Expect a Slowdown, Not a Recession, Corporate CFOs Say

A solid 75% are looking for a downturn, yet just 15% think a recession will occur in 2020, Deloitte survey indicates.

Some three-quarters of company chief financial officers (CFOs) anticipate an economic downturn next year, but just 15% think it will turn into a full-blown recession, according to a survey by professional services firm Deloitte.

CFOs expecting a downturn named three chief reasons: US trade policy, slowing of growth in Europe and China, and the lengthy expansion, which evidently makes them wonder how much longer it can last.

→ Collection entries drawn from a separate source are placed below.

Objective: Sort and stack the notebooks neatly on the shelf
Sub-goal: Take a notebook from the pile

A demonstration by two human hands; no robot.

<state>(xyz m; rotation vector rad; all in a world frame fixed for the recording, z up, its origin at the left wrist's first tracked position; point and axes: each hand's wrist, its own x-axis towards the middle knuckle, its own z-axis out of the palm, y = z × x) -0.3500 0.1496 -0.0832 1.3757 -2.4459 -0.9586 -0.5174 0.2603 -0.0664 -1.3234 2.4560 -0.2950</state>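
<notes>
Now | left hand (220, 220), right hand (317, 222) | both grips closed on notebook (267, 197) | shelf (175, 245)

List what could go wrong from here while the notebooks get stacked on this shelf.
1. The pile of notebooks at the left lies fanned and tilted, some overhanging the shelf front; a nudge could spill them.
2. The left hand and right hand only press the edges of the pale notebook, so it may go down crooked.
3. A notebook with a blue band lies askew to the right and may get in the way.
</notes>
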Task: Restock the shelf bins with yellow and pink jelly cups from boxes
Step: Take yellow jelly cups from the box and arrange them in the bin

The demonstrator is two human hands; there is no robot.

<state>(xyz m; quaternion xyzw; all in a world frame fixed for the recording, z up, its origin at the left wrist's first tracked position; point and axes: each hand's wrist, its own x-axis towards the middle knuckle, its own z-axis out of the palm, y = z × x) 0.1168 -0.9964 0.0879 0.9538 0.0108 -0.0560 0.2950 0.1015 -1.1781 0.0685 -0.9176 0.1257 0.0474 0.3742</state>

As it happens, good news in the past few days might turn two of those concerns around. Reports emerged this week that the US and China appear to be making progress on a pact to end the current trade war, and manufacturing activity in China (and the US) picked up in March.

Deloitte conducted the survey in mid-February. It does one every quarter.

Perceptions of North American business conditions declined from the previous quarter, with 80% of CFOs calling them good, versus 88% in the previous quarter. The net optimism index increased from last period’s downbeat showing, but still was the third-lowest reading in three years.

Sounding some upbeat notes, the CFOs preferred revenue growth over cost reduction (51% to 25%), and investing cash rather than returning it to investors (46% to 19%).

Interestingly, as the survey was taken as the stock market bounced back from its year-end 2018 blues, only 46% thought US equities were overvalued, a three-year low.